Registration No. 333-

UNITED STATES
SECURITIES AND EXCHANGE COMMISSION
WASHINGTON, DC 20549
_________________________________________

FORM S-8
REGISTRATION STATEMENT UNDER THE SECURITIES ACT OF 1933
_________________________________________

CACI INTERNATIONAL INC
(Exact name of registrant as specified in its charter)

Delaware
(State or Other Jurisdiction of Incorporation or Organization)
54-1345888
(I.R.S. Employer Identification No.)

12021 Sunset Hills Road
Reston, Virginia 20190
(Address of Principal Executive Offices, Zip Code)

CACI International Inc 2025 Incentive Compensation Plan
(Full title of the plan)

J. William Koegel, Jr.
Executive Vice President, General Counsel and Secretary
CACI International Inc
12021 Sunset Hills Road
Reston, Virginia 20190
(703) 841-7800
(Name, address, including zip code, and telephone number, including area code, of agent for service)
Copy to:

Gina Hancock
Gibson, Dunn & Crutcher LLP
2001 Ross Avenue, Suite 2100
Dallas, TX 75201-2923
(214) 698-3100

_________________________________________

 



 



Indicate by check mark whether the registrant is a large accelerated filer, an accelerated filer, a non-accelerated filer, a smaller reporting company or an emerging growth company. See the definitions of “large accelerated filer,” “accelerated filer”, “smaller reporting company” and “emerging growth company” in Rule 12b-2 of the Exchange Act.
 
Large accelerated filerAccelerated filer
Non-accelerated filerSmaller reporting company
Emerging growth company
If an emerging growth company, indicate by check mark if the registrant has elected not to use the extended transition period for complying with any new or revised financial accounting standards provided pursuant to Section 7(a)(2)(B) of the Securities Act.


2

 


EXPLANATORY NOTE
This Registration Statement on Form S-8 (this “Registration Statement”) is filed by CACI International Inc, a Delaware corporation (the “Registrant”), to register (i) 812,357 shares of the Registrant’s common stock, par value $0.10 per share (the “Common Stock”), issuable under the CACI International Inc 2025 Incentive Compensation Plan (the “Plan”), and (ii) 200,000 shares of Common Stock that may become available for issuance under the Plan as a result of awards under the Plan or the CACI International Inc 2016 Amended and Restated Incentive Compensation Plan that, in whole or in part, are terminated, expire, are cancelled, are settled in cash, or are withheld for taxes.
PART I
INFORMATION REQUIRED IN THE SECTION 10(a) PROSPECTUS
Item 1.    Plan Information.
The documents containing the information specified in Part I of Form S-8 will be delivered to employees as specified by Rule 428(b)(1) of the Securities Act of 1933, as amended (the “Securities Act”). In accordance with the instructions of Part I of Form S-8, such documents are not being filed with the Securities and Exchange Commission (the “Commission”) either as part of this Registration Statement or as prospectuses or prospectus supplements pursuant to Rule 424 of the Securities Act.
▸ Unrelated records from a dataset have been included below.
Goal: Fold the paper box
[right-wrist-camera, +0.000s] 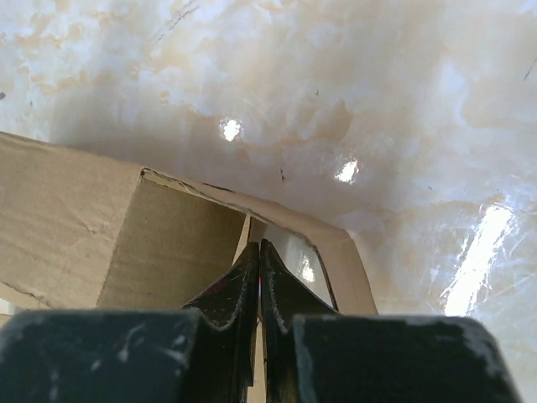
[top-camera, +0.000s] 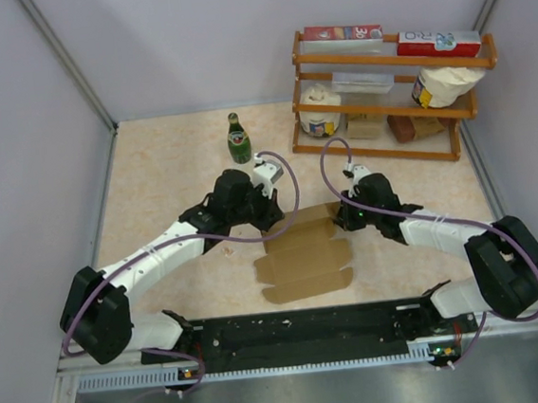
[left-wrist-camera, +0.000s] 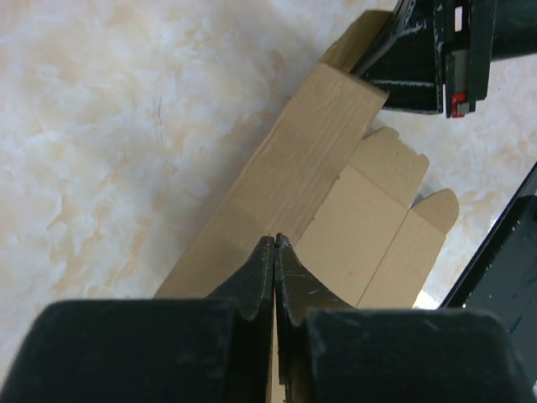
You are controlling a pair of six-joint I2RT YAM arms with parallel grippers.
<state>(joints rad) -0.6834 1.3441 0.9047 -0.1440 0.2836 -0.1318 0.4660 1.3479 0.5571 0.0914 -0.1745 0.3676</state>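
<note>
Both grippers pinched the paper box (top-camera: 303,255).
It lay near the middle of the table's (top-camera: 152,175) near edge, far wall raised. The left gripper (left-wrist-camera: 275,239) clamped that wall's left end, the right gripper (right-wrist-camera: 258,245) its right-end flap.

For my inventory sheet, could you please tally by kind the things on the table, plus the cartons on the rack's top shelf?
Paper box: 1
Green bottle: 1
Wooden rack: 1
Printed cartons: 2
Total: 5
</note>
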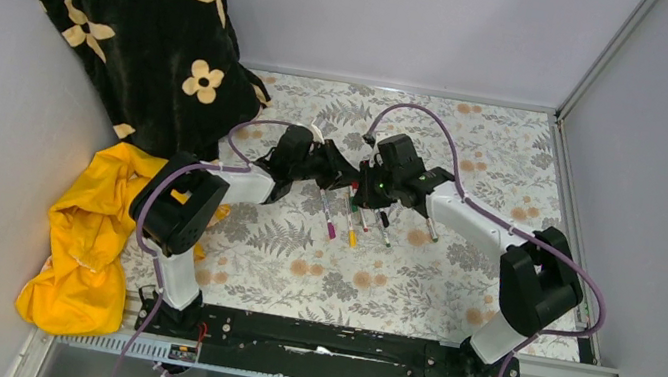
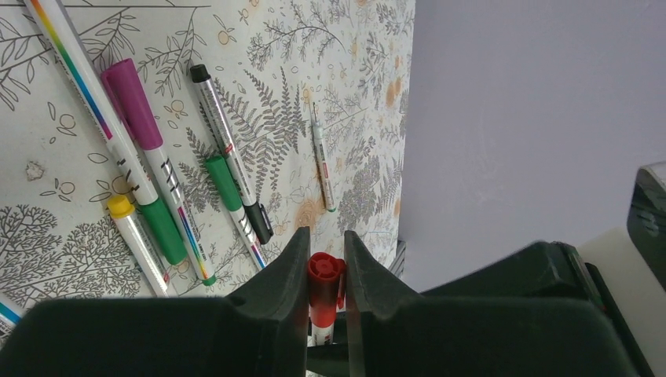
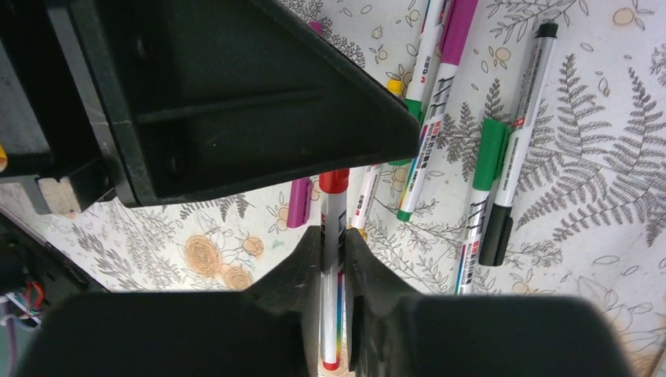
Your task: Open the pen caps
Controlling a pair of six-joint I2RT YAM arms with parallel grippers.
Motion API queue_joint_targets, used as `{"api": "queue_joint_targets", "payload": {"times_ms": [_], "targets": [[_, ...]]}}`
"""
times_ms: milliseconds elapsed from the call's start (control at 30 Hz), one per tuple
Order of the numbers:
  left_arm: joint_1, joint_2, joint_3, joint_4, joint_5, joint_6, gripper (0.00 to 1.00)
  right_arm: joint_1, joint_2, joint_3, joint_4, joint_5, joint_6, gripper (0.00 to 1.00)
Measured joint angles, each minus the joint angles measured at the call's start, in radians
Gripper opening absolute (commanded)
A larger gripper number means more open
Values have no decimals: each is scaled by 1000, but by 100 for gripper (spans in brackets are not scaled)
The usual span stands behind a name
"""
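Note:
My left gripper [image 1: 342, 177] and right gripper [image 1: 369, 186] meet above the table's middle on one red pen. In the left wrist view the left gripper [image 2: 323, 253] is shut on the red cap [image 2: 325, 284], with the white barrel showing just below it. In the right wrist view the right gripper [image 3: 334, 240] is shut on that pen's whitish barrel [image 3: 333, 259]. The red cap [image 3: 334, 181] still sits on the barrel's end and runs up into the left gripper's body. Several capped pens [image 1: 351, 223] lie below, with magenta [image 2: 131, 103], green [image 2: 163, 230], yellow [image 2: 120, 206] and black [image 2: 259, 223] caps.
A black flowered blanket [image 1: 126, 4] is heaped at the back left, and a yellow cloth [image 1: 89, 241] lies at the left edge. One thin pen [image 1: 430, 229] lies apart to the right of the group. Grey walls close in the floral table cover [image 1: 478, 151].

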Motion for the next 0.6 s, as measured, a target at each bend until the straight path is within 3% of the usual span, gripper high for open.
{"api": "queue_joint_targets", "payload": {"times_ms": [33, 600], "targets": [[0, 0, 1, 0, 0, 0, 0, 0, 3, 0, 1, -1, 1, 0], [21, 37, 75, -79, -5, 8, 0, -3, -28, -64, 91, 37, 4, 0]]}}
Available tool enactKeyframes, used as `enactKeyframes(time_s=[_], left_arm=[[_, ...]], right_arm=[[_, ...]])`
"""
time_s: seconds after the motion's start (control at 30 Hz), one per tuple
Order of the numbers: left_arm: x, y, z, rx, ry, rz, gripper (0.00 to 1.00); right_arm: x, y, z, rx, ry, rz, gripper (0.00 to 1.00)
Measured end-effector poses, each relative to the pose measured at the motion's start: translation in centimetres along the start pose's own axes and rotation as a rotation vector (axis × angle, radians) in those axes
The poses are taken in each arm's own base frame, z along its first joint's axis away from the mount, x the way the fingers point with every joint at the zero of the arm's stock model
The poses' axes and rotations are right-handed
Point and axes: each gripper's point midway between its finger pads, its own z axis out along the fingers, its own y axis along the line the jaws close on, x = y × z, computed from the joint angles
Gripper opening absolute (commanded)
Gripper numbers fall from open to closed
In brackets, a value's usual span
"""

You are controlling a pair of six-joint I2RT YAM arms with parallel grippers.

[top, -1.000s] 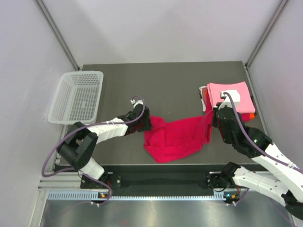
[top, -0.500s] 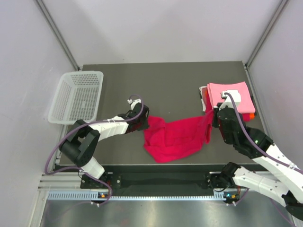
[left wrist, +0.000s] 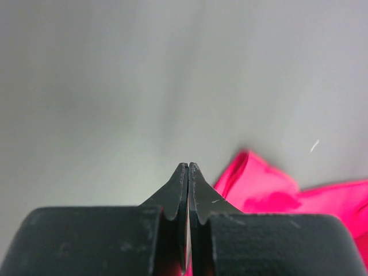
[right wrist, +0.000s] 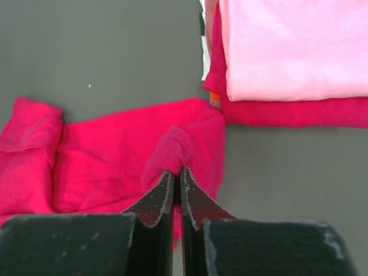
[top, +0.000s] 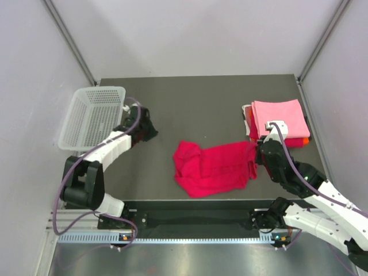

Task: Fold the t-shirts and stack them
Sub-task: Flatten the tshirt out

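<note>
The crimson t-shirt [top: 214, 168] lies crumpled and half-spread near the front edge of the desk [top: 201, 103], not yet folded. The right end effector [right wrist: 177, 172] is clamped tight on a raised pinch of the shirt's right-hand edge, just beside the stack against the right edge, probably to draw the cloth flat or fold it over. That stack has a light pink t-shirt [top: 280, 115] lying on a red t-shirt [right wrist: 287, 112]. The left end effector [left wrist: 188, 169] is closed on nothing, hovering by the white plastic basket [top: 95, 118] at the left edge, well apart from the cloth.
</note>
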Motion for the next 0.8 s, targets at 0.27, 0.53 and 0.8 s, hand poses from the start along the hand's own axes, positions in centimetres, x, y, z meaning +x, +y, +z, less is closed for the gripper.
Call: enactKeyframes(time_s=[0.27,0.53,0.8], left_arm=[[-11.0,-0.5,-6.8,0.097,-0.227,-0.093,0.04],[-2.2,-3.7,-5.8,0.217,-0.021,0.021,0.61],[8.2,-4.2,-2.9,0.199,0.233,0.146,0.53]], right_arm=[[0.5,0.4,-0.1,-0.015,0.013,0.058,0.01],[0.5,0.6,-0.1,-0.014,0.015,0.102,0.02],[0.7,0.4,-0.2,-0.012,0.020,0.117,0.02]])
Such documents and the documents incorporated by reference in this Registration Statement pursuant to Item 3 of Part II of Form S-8, taken together, constitute a prospectus that meets the requirements of Section 10(a) of the Securities Act.
PART II
INFORMATION REQUIRED IN THE REGISTRATION STATEMENT
Item 3.    Incorporation of Certain Documents by Reference.
The following documents, which have previously been filed by the Registrant with the Commission pursuant to the Securities Act and pursuant to the Securities Exchange Act of 1934, as amended (the “Exchange Act”), are incorporated by reference herein and shall be deemed to be a part hereof:
(b)the Registrant’s Current Report on Form 8-K filed with the Commission on July 16, 2025; and
(c)the description of securities contained in Exhibit 4.1 to the Registrant’s Annual Report on Form 10-K for the fiscal year ended June 30, 2020, together with any amendment or report filed with the Commission for the purpose of updating such description.
In addition, all documents subsequently filed by the Registrant with the Commission pursuant to Sections 13(a), 13(c), 14 and 15(d) of the Exchange Act, prior to the filing of a post-effective amendment to this Registration Statement which indicates that all securities offered hereby have been sold or which deregisters all securities remaining unsold, shall be deemed to be incorporated by reference in this Registration Statement and to be a part hereof from the date of filing of such documents. Notwithstanding the foregoing, unless specifically stated to the contrary, none of the information that the Registrant discloses under Items 2.02 or 7.01 of any Current Report on Form 8-K that it may from time to time furnish to the Commission will be incorporated by reference into, or otherwise included in, this Registration Statement.
Any statement, including financial statements, contained in a document incorporated or deemed to be incorporated by reference herein shall be deemed to be modified or superseded for purposes of this Registration Statement to the extent that a statement contained herein or therein or in any other subsequently filed document which also is or is deemed to be incorporated by reference herein modifies or supersedes such statement. Any such statement so modified or superseded shall not be deemed, except as so modified or superseded, to constitute a part of this Registration Statement.
3

 


Item 4.    Description of Securities.
 Not applicable.
Item 5.    Interests of Named Experts and Counsel.
 Not applicable.
Item 6.    Indemnification of Directors and Officers.
Section 145 of the Delaware General Corporation Law affords a Delaware corporation the power to indemnify its present and former directors and officers under certain conditions.
Article EIGHTH of the Registrant’s Certificate of Incorporation provides that the Registrant may, to the full extent permitted by Section 145 of the Delaware General Corporation Law, indemnify all persons that we are permitted to indemnify under Section 145 of the Delaware General Corporation Law, as the same exists or may hereafter be amended.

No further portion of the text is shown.